Once the pictures are set aside, print the records that follow exactly as written.

Stored records
--- --- ---

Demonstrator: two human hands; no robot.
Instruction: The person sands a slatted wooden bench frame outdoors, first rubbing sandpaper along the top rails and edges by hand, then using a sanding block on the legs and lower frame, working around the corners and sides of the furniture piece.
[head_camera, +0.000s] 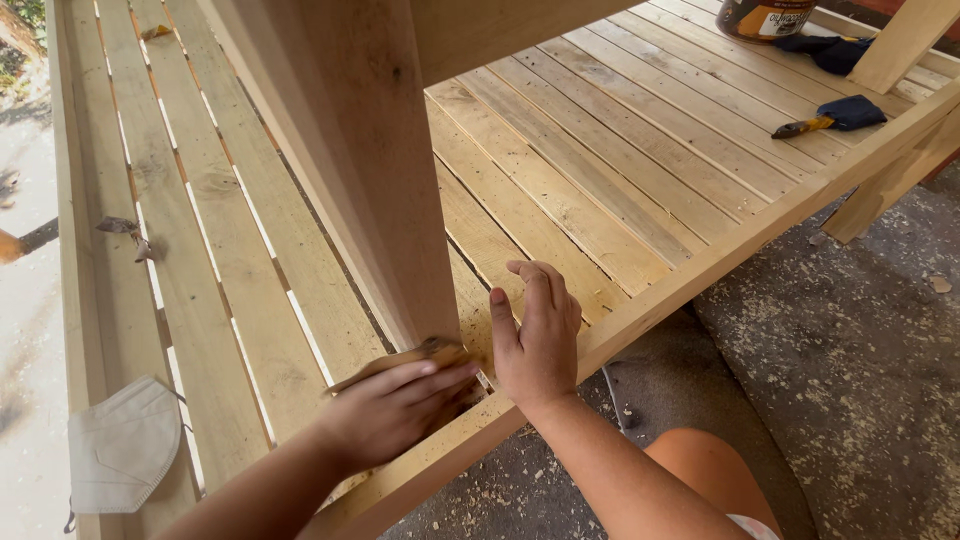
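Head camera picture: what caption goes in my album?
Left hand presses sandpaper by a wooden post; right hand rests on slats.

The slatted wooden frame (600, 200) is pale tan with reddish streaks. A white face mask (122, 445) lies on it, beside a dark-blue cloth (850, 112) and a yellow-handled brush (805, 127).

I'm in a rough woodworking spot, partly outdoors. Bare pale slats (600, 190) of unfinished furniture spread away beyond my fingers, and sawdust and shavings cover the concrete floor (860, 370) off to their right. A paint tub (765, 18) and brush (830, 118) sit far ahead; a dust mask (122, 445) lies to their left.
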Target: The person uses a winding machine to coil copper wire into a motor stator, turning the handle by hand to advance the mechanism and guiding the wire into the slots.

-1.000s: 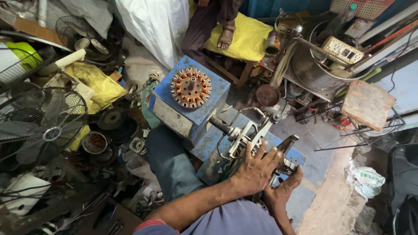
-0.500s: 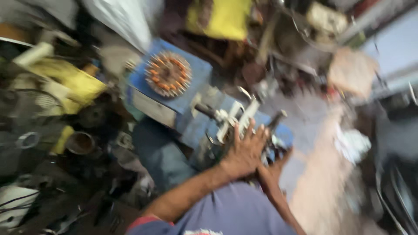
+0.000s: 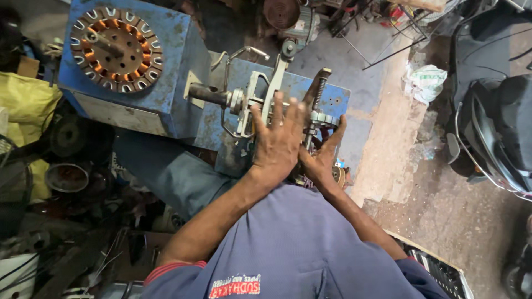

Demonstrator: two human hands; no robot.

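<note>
A blue machine box (image 3: 183, 61) carries a copper-and-silver ringed stator (image 3: 116, 48); beside it, a yellow sack (image 3: 25, 102).

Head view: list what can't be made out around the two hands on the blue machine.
- Whatever sits beneath the left hand: its flat palm and spread fingers cover it.
- The right hand grip: the left hand overlaps its palm, so whether it clasps anything is unclear.
- The metal frame: its near end is hidden under both hands.
- The blue machine: its front is hidden by the person's torso.

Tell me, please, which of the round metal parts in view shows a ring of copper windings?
It is the round stator lying flat on top of the blue box, left of both hands. The dark bowl-shaped part on the floor shows no copper ring.
</note>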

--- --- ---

■ Exercise output:
Demonstrator: two human hands; no robot.
Instruction: The person sands a slatted wooden bench frame outdoors, first rubbing sandpaper along the top rails and edges by hand, then using a sanding block on the legs and lower frame, working around the corners and sides of the furniture piece.
[head_camera, +0.000s] 
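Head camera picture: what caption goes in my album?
Left hand presses sandpaper by a wooden post; right hand rests on slats.

The slatted wooden frame (600, 200) is pale tan with reddish streaks. A white face mask (122, 445) lies on it, beside a dark-blue cloth (850, 112) and a yellow-handled brush (805, 127).

I'm in a rough woodworking spot, partly outdoors. Bare pale slats (600, 190) of unfinished furniture spread away beyond my fingers, and sawdust and shavings cover the concrete floor (860, 370) off to their right. A paint tub (765, 18) and brush (830, 118) sit far ahead; a dust mask (122, 445) lies to their left.
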Target: The person uses a winding machine to coil copper wire into a motor stator, turning the handle by hand to advance the mechanism and guiding the wire into the slots.

-1.000s: 
-0.500s: 
+0.000s: 

Demonstrator: two human hands; no robot.

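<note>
A blue machine box (image 3: 183, 61) carries a copper-and-silver ringed stator (image 3: 116, 48); beside it, a yellow sack (image 3: 25, 102).

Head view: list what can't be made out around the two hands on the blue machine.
- Whatever sits beneath the left hand: its flat palm and spread fingers cover it.
- The right hand grip: the left hand overlaps its palm, so whether it clasps anything is unclear.
- The metal frame: its near end is hidden under both hands.
- The blue machine: its front is hidden by the person's torso.

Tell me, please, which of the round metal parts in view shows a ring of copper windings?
It is the round stator lying flat on top of the blue box, left of both hands. The dark bowl-shaped part on the floor shows no copper ring.
</note>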

The output as shown is complete.